Table of contents

What is the Best Way to Scrape React or Vue.js Websites with Crawlee?

Scraping React and Vue.js websites requires special consideration because these frameworks render content dynamically using JavaScript. Unlike traditional server-side rendered pages, single-page applications (SPAs) built with React or Vue.js load content asynchronously after the initial page load, making them challenging to scrape with simple HTTP requests.

Crawlee provides powerful tools specifically designed for scraping JavaScript-heavy websites through its PlaywrightCrawler and PuppeteerCrawler classes, which use real browser automation to execute JavaScript and wait for dynamic content to load.

Understanding the Challenge with React and Vue.js Websites

React and Vue.js applications differ from traditional websites in several key ways:

  • Client-side rendering: Content is generated in the browser using JavaScript rather than being sent from the server
  • Asynchronous data fetching: Data is often loaded via API calls after the initial page load
  • Dynamic DOM updates: The page structure changes as users interact with it
  • Virtual DOM: React and Vue use a virtual DOM that requires JavaScript execution to render actual HTML
  • Lazy loading: Components and data may load on-demand as users scroll or navigate

Because of these characteristics, standard HTTP-based scrapers like CheerioCrawler will only see an empty skeleton HTML page without the actual content.

Choosing the Right Crawlee Crawler

Crawlee offers three main crawler types, but for React and Vue.js applications, you need one that can execute JavaScript:

PlaywrightCrawler (Recommended)

PlaywrightCrawler is the most powerful and recommended option for scraping modern JavaScript frameworks.
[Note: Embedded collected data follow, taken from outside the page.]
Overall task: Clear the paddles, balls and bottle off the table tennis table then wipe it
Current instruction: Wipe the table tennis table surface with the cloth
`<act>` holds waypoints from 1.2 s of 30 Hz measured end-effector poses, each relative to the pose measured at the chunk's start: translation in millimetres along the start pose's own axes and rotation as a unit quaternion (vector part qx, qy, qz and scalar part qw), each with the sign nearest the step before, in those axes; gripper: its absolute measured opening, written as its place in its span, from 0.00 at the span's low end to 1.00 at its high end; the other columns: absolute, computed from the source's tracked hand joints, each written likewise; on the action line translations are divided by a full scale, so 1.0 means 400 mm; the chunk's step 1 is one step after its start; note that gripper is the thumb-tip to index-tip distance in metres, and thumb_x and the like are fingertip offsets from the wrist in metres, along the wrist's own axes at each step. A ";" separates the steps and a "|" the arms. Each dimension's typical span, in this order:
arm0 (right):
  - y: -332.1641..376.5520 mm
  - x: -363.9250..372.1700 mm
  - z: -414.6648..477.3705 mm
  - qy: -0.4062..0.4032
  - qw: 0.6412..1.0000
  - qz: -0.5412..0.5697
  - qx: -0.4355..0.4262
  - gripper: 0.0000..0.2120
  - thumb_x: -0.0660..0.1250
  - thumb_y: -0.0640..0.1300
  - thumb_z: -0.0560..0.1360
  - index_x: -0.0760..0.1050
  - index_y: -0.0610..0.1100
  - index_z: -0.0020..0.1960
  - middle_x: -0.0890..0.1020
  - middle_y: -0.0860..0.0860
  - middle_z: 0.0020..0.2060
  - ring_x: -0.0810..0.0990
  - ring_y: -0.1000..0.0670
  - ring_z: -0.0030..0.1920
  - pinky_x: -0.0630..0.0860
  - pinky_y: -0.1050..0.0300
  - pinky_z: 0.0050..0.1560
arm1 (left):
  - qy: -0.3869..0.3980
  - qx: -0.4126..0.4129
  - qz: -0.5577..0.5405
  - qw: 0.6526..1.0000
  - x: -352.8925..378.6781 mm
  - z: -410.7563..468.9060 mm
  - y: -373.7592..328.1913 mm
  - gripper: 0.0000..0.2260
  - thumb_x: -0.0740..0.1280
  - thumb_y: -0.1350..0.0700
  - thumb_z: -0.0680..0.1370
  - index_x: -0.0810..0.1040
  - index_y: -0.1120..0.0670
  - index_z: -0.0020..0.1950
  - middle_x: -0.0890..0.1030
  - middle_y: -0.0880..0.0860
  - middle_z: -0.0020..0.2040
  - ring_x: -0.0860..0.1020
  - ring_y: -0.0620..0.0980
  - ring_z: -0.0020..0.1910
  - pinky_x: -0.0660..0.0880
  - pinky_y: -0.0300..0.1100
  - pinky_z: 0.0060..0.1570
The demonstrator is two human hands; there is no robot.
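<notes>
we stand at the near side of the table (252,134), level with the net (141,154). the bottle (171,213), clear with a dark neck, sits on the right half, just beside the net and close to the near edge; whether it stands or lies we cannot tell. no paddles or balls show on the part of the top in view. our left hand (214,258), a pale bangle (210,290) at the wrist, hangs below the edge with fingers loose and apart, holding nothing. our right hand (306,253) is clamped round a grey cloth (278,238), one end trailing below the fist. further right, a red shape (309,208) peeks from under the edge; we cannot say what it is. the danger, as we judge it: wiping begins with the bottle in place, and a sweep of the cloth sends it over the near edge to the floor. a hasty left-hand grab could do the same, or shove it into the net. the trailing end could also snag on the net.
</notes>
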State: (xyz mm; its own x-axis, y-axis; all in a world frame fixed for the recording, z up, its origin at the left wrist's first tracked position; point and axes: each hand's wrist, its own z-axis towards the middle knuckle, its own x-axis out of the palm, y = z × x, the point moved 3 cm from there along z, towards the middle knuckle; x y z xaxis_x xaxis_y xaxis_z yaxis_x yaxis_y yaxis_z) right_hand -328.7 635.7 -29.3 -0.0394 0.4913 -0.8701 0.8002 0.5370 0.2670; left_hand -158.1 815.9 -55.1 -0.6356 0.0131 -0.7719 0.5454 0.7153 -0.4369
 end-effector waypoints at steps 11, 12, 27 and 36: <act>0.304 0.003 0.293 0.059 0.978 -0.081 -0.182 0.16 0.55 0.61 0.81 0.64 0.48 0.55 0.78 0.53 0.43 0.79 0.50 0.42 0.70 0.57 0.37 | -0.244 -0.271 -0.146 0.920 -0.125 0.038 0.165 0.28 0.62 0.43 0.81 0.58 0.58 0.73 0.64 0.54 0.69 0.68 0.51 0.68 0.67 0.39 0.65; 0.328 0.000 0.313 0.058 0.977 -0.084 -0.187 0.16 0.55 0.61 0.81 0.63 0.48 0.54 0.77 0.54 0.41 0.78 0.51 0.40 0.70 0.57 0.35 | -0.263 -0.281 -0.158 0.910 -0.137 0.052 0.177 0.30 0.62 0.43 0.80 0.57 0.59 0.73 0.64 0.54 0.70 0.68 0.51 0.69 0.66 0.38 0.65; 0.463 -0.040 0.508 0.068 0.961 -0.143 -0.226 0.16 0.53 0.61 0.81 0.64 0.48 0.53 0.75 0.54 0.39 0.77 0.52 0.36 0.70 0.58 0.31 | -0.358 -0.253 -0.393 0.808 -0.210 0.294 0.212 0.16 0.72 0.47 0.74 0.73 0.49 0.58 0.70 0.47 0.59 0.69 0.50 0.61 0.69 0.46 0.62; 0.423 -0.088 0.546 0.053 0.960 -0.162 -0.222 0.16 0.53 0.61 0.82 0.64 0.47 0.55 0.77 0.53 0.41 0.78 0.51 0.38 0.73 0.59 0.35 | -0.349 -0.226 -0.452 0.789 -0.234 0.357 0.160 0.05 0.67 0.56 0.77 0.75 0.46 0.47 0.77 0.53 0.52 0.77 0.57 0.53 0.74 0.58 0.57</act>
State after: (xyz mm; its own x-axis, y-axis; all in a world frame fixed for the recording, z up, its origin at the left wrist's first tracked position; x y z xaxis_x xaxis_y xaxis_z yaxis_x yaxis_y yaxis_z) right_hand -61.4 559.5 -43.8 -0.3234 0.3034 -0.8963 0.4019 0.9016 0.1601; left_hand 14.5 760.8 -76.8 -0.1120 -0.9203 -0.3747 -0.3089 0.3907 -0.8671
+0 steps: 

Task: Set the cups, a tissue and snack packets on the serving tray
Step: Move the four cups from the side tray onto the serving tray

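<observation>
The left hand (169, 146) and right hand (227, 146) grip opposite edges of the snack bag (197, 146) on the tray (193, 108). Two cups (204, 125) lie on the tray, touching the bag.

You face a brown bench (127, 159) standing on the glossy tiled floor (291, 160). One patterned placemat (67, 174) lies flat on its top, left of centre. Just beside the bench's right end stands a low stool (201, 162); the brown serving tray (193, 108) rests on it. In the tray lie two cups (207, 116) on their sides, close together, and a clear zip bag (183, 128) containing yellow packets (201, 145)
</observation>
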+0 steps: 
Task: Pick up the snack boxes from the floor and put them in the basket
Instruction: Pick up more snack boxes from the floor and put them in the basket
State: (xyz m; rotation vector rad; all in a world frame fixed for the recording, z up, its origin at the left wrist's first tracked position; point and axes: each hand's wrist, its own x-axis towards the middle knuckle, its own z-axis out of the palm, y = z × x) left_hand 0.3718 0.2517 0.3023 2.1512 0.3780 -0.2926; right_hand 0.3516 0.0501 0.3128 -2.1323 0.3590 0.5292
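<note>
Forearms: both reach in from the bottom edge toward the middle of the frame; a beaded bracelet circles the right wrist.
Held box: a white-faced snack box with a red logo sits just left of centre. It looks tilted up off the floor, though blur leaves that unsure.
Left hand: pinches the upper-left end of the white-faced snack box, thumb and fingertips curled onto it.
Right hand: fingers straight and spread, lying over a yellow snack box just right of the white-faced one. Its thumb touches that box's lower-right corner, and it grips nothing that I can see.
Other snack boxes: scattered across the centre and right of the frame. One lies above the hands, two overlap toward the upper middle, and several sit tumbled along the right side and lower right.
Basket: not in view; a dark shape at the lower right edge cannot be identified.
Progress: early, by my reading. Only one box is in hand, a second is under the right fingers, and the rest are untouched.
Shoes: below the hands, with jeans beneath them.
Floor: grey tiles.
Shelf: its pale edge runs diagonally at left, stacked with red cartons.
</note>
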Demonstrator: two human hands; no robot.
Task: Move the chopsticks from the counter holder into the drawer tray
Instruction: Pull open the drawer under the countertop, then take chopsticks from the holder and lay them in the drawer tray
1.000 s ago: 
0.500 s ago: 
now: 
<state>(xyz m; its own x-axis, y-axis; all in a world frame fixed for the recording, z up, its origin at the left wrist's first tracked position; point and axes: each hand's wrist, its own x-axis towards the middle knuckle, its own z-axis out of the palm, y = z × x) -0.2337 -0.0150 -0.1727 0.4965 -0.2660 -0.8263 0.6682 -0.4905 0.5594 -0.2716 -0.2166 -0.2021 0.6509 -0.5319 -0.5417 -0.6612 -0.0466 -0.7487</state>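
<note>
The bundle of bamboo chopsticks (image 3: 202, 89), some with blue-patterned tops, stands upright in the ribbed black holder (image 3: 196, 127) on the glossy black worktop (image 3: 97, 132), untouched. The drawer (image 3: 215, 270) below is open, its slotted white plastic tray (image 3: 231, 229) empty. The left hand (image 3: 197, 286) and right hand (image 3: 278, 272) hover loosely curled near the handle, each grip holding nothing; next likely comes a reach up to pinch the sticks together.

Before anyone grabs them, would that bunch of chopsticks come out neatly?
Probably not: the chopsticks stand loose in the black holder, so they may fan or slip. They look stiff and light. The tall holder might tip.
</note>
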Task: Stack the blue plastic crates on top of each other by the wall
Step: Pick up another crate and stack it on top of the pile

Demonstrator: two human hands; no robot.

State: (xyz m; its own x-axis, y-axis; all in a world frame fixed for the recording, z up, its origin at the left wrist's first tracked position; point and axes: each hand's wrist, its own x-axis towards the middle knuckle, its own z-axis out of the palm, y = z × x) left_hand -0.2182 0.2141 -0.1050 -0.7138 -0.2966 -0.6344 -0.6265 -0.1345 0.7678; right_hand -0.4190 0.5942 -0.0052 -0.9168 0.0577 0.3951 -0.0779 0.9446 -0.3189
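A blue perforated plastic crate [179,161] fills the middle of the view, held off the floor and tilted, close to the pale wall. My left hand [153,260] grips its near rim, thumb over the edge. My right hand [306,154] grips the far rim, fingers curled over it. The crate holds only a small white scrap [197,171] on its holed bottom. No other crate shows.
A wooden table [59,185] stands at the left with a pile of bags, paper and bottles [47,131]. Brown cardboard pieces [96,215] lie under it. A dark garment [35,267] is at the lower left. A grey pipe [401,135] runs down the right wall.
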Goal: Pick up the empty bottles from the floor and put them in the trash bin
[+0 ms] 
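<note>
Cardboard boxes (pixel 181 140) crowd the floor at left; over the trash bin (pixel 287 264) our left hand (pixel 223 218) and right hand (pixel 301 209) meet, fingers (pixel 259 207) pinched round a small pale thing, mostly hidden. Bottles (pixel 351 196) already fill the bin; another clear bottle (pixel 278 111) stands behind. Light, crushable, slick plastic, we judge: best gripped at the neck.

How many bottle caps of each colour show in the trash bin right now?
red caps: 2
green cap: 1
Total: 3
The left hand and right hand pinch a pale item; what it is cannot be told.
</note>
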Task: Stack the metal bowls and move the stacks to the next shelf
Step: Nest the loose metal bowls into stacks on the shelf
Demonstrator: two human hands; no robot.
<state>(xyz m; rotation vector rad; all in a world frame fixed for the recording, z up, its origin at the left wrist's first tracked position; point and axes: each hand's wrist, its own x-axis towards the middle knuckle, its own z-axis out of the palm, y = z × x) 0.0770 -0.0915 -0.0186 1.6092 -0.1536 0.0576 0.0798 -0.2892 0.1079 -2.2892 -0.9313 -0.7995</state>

It uses Playwright, which supports Chromium, Firefox, and WebKit browsers.

import { PlaywrightCrawler } from 'crawlee';

const crawler = new PlaywrightCrawler({
    requestHandler: async ({ page, request, enqueueLinks }) => {
        console.log(`Processing: ${request.url}`);

        // Wait for React/Vue app to load
        await page.waitForSelector('.app-content', { timeout: 30000 });

        // Extract data after JavaScript has rendered
        const data = await page.evaluate(() => {
            return {
                title: document.querySelector('h1')?.textContent,
                items: Array.from(document.querySelectorAll('.item')).map(item => ({
                    name: item.querySelector('.name')?.textContent,
                    price: item.querySelector('.price')?.textContent
                }))
            };
        });

        console.log('Extracted data:', data);
    },
});

await crawler.run(['https://example-react-app.com']);

PuppeteerCrawler

PuppeteerCrawler is another excellent choice, using Puppeteer which only supports Chromium-based browsers but has a slightly simpler API.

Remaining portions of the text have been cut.